/finance/homepage

Des négociations qui ne mènent à rien en Gaspésie

Jérémy Bernier | Journal de Québec

Après avoir tenté de négocier avec les Micmacs pour faire passer un convoi de pales d’éoliennes par train à Listuguj, la Société du chemin de fer de la Gaspésie jette l’éponge.

• À lire aussi: «On va frapper un mur bientôt» 

Le transporteur ferroviaire devait faire passer un convoi de 72 wagons contenant un total de 48 pales d’éoliennes, de New Richmond à Matapédia, pour samedi.  

Or, des manifestants micmacs installés sur la voie ferrée depuis quelques jours refusent catégoriquement tout passage de trains, quel qu’il soit. Ce blocage a pour but de venir en appui aux chefs héréditaires Wet’suwet’en, de la Colombie-Britannique, qui s’opposent au projet de gazoduc Coastal GasLink.  

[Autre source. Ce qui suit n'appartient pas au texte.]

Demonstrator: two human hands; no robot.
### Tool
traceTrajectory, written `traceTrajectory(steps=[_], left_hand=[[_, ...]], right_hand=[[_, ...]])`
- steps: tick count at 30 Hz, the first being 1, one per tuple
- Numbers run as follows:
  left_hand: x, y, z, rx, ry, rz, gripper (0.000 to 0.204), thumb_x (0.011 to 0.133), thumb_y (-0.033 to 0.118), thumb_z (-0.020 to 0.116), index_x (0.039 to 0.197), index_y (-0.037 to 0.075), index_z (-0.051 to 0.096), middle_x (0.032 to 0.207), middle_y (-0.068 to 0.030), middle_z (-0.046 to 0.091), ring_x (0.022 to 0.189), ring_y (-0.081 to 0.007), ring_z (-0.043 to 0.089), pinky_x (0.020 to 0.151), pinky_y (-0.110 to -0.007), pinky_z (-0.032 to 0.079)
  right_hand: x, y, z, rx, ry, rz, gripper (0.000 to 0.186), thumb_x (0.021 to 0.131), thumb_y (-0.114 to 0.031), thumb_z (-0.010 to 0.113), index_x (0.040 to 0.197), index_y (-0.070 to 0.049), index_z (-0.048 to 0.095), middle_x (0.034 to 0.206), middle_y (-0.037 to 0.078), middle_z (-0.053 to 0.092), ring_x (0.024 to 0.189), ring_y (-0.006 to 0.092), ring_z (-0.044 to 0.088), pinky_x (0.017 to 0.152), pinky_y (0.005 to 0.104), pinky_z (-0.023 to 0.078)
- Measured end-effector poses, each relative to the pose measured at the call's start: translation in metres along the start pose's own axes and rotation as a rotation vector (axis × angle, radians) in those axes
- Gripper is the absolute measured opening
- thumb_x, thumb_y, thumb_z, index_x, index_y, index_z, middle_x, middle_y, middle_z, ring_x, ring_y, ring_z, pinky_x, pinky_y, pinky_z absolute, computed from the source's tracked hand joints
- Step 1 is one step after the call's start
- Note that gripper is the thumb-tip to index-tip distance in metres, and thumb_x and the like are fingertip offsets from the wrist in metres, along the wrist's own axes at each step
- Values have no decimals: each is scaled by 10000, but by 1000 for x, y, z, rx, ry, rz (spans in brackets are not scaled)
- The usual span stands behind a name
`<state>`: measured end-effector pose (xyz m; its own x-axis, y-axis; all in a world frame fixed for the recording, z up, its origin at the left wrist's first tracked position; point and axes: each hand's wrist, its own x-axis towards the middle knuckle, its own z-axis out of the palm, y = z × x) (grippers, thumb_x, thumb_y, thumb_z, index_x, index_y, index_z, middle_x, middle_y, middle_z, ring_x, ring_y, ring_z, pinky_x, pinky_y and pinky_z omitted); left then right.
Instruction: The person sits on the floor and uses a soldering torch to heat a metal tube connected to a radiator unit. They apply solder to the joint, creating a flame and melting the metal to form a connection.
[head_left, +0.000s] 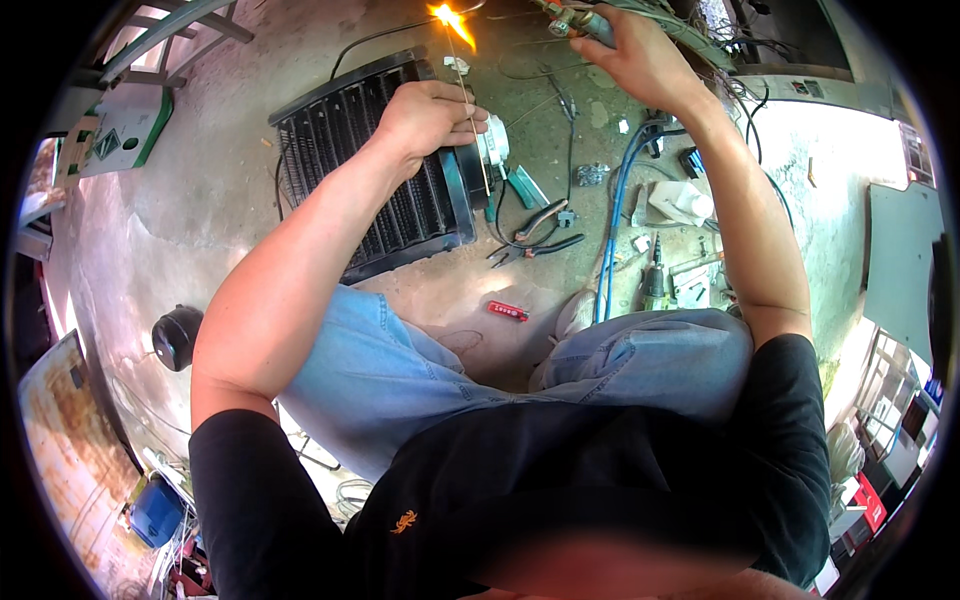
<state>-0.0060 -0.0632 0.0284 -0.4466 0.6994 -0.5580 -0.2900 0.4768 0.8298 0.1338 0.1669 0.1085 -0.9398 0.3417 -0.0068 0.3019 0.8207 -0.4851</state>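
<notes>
My left hand (425, 118) pinches a thin metal rod (461, 75) that looks like a brazing rod. Its far end reaches an orange flame (452, 18) near the top edge. Beneath that hand stands a black finned condenser (350, 165), with a white round part (495, 143) at its right side. Farther right, my right hand (645, 55) is closed round the handle of a gas torch (590, 24), a brass-coloured fitting showing beside the fingers. The torch's tip lies partly out of view, and the joint at the flame is lost in glare.
Pliers (545, 225) and a red lighter (508, 310) lie on the concrete floor before my knees. Blue hoses (612, 215) run past a screwdriver-like tool (655, 280) and a white container (683, 203). A white-and-green box (125, 128) stands far left.
</notes>
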Motion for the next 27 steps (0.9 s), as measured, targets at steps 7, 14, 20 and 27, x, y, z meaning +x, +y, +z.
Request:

«On discute, mais ils n’ont pas une structure bien organisée. Ce qui fait que tu parles avec quelqu’un le soir et ce n’est plus le même le lendemain matin, donc ce n’est pas évident», expliquait, jeudi matin, le président de la Société du chemin de fer de la Gaspésie et maire de New Richmond, Éric Dubé.  

«Aucun contrôle» 

Déjà, il déplorait le manque d’ouverture des manifestants qui ne désiraient qu’une seule chose.  

«Ils veulent que la GRC sorte des réserves dans l’Ouest canadien. Alors, moi, je n’ai pas de contrôle là-dessus. Je n’ai pas d’argument et je n’ai rien à offrir, malheureusement.»  

En soirée jeudi, lasse des négociations qui ne menaient visiblement à rien, la société a mis fin à ses pourparlers.   

Trudeau doit s’en mêler, dit le PQ 

De son côté, le chef intérimaire du Parti Québécois et député de Matane-Matapédia, Pascal Bérubé, croit que la situation a assez duré et demande au fédéral d’intervenir.  

«Les autochtones ont des droits reconnus, mais certainement pas celui de bloquer des [voies] ferrées. Il ne serait pas prématuré que le premier ministre Justin Trudeau s’en mêle. Après tout, c’est sa juridiction», tranche-t-il.  

Il fait notamment état des impacts économiques, mais aussi des impacts sur les passagers et la vie en société. Il affirme qu’on doit être capable d’échanger sans avoir à faire «ce genre de coup d’éclat».  

«On gagne à se connaître et à travailler ensemble, à faire des projets communs. C’est l’objectif qui est visé. On ne peut pas accepter, au Québec, que notre vie collective soit paralysée par une poignée de manifestants, qu’ils soient autochtones ou pas.»